__Work required__.
Transcribe the data exactly.

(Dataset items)
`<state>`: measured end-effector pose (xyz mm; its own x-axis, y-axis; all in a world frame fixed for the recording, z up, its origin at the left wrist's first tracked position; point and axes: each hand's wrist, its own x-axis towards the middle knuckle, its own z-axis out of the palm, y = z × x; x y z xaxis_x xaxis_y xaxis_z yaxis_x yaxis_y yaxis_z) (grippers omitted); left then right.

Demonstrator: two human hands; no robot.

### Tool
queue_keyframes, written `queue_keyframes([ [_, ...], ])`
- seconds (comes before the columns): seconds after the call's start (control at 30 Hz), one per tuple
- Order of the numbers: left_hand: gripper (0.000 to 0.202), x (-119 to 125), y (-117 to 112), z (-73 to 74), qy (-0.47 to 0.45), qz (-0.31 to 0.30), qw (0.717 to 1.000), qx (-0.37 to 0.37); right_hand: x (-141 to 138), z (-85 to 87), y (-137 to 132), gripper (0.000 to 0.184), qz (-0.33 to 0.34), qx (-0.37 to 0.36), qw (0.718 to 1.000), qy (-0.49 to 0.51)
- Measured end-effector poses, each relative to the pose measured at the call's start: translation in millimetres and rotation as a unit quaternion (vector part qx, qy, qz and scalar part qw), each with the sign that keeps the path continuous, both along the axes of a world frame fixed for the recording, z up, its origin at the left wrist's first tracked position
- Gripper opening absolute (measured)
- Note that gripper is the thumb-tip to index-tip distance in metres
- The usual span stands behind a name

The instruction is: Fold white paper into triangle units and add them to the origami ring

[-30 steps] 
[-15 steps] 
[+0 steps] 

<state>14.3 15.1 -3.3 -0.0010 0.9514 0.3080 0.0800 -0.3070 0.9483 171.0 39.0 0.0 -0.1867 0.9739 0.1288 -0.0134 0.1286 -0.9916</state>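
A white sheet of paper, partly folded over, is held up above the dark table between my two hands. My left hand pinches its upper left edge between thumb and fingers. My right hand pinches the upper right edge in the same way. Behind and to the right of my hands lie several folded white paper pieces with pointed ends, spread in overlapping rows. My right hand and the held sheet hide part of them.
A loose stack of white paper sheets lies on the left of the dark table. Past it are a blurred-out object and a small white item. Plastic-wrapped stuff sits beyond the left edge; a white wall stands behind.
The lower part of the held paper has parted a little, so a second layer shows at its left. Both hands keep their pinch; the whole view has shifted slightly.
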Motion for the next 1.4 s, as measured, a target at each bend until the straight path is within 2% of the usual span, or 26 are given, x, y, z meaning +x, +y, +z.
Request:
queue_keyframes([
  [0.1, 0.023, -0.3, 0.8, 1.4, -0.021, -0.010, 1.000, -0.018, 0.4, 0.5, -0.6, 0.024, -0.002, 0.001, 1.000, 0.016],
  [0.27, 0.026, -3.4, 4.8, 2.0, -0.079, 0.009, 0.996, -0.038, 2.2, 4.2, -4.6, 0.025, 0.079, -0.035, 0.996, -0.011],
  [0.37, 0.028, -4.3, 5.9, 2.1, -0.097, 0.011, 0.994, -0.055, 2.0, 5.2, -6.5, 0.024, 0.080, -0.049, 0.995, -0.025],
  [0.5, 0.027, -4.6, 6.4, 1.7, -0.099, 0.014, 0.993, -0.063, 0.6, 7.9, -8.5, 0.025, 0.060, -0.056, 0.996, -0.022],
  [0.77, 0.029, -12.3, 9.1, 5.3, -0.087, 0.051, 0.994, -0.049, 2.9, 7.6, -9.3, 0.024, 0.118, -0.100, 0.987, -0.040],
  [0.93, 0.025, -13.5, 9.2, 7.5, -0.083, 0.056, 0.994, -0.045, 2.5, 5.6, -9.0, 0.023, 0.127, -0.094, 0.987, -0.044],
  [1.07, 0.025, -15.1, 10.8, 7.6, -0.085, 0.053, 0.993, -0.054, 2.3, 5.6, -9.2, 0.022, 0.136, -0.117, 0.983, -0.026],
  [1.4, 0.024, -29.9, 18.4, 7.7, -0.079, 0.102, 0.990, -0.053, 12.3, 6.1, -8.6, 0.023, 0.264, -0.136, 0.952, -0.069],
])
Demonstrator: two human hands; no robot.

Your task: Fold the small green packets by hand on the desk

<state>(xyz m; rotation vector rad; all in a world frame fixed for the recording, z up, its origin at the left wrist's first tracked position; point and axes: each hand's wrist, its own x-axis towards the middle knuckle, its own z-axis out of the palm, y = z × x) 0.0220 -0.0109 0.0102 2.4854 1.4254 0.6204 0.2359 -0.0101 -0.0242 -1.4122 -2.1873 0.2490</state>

__Final answer__.
`<state>`: measured end-effector pose (xyz mm; its own x-axis, y-axis; all in a world frame fixed for the recording, z up, its origin at the left wrist's first tracked position; point and axes: each hand's wrist, its own x-axis towards the middle knuckle, its own z-axis out of the palm, y = z × x; x y z xaxis_x xaxis_y xaxis_z yaxis_x yaxis_y yaxis_z) (grippers omitted); left then right.

Demonstrator: two human hands; no robot.

### Tool
queue_keyframes, written `queue_keyframes([ [_, ...], ])`
- seconds (comes before the columns): seconds after the call's start (control at 30 Hz), one per tuple
- Order of the numbers: left_hand: gripper (0.000 to 0.202), x (-119 to 125), y (-117 to 112), z (-73 to 74), qy (-0.47 to 0.45), qz (-0.31 to 0.30), qw (0.717 to 1.000), qx (-0.37 to 0.37); right_hand: x (-141 to 138), z (-85 to 87), y (-137 to 132), gripper (0.000 to 0.184), qz (-0.33 to 0.34), qx (-0.37 to 0.36), qw (0.718 to 1.000), qy (-0.49 to 0.51)
- Measured end-effector poses, each relative to the pose measured at the call's start: translation in millimetres and rotation as a unit quaternion (vector part qx, qy, qz and scalar part qw), each with the sign that keeps the path continuous, both along the axes of a world frame fixed for the recording, z up, its origin at the left wrist's first tracked position
- Gripper opening absolute (measured)
- Note that gripper is the thumb-tip to index-tip distance in metres
- The usual span stands behind a name

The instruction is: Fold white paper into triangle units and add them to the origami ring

[-30 steps] 
[-15 steps] 
[+0 steps] 

<state>14.3 15.1 -3.3 -0.0010 0.9514 0.3080 0.0800 -0.3070 0.9483 171.0 39.0 0.0 -0.1867 0.9739 0.1288 -0.0134 0.1286 -0.9916</state>
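A white sheet of paper, partly folded over, is held up above the dark table between my two hands. My left hand pinches its upper left edge between thumb and fingers. My right hand pinches the upper right edge in the same way. Behind and to the right of my hands lie several folded white paper pieces with pointed ends, spread in overlapping rows. My right hand and the held sheet hide part of them.
A loose stack of white paper sheets lies on the left of the dark table. Past it are a blurred-out object and a small white item. Plastic-wrapped stuff sits beyond the left edge; a white wall stands behind.
The lower part of the held paper has parted a little, so a second layer shows at its left. Both hands keep their pinch; the whole view has shifted slightly.
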Motion for the next 1.4 s, as measured, a target at each bend until the straight path is within 2% of the usual span, or 26 are given, x, y, z meaning +x, +y, +z.
Request:
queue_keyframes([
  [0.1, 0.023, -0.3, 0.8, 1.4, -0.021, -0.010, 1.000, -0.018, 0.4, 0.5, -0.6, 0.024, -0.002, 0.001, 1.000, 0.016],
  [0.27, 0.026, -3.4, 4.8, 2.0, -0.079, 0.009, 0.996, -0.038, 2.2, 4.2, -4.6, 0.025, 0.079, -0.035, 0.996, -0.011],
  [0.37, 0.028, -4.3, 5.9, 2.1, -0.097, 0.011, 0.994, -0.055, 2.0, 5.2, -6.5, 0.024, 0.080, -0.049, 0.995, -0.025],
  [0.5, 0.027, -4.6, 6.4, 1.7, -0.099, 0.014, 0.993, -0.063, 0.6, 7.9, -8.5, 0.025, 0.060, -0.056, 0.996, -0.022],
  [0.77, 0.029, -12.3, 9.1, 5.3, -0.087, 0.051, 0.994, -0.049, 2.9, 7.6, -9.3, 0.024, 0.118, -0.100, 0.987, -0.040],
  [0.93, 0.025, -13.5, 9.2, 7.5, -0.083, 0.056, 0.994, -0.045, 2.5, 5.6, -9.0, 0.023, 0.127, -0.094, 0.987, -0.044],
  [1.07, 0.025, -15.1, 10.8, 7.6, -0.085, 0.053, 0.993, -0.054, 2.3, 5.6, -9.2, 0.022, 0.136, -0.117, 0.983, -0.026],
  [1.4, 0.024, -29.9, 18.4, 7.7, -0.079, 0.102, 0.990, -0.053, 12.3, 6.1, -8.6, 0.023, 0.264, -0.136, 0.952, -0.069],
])
Demonstrator: two human hands; no robot.

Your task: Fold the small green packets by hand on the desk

<state>(xyz m; rotation vector rad; all in a world frame fixed for the recording, z up, its origin at the left wrist's first tracked position; point and axes: each hand's wrist, its own x-axis towards the middle knuckle, its own z-axis out of the palm, y = z × x) 0.0220 -0.0109 0.0102 2.4854 1.4254 0.6204 0.2359 -0.0101 -0.0242 -1.4122 -2.1873 0.2490</state>

What was asked for in the exercise is now done.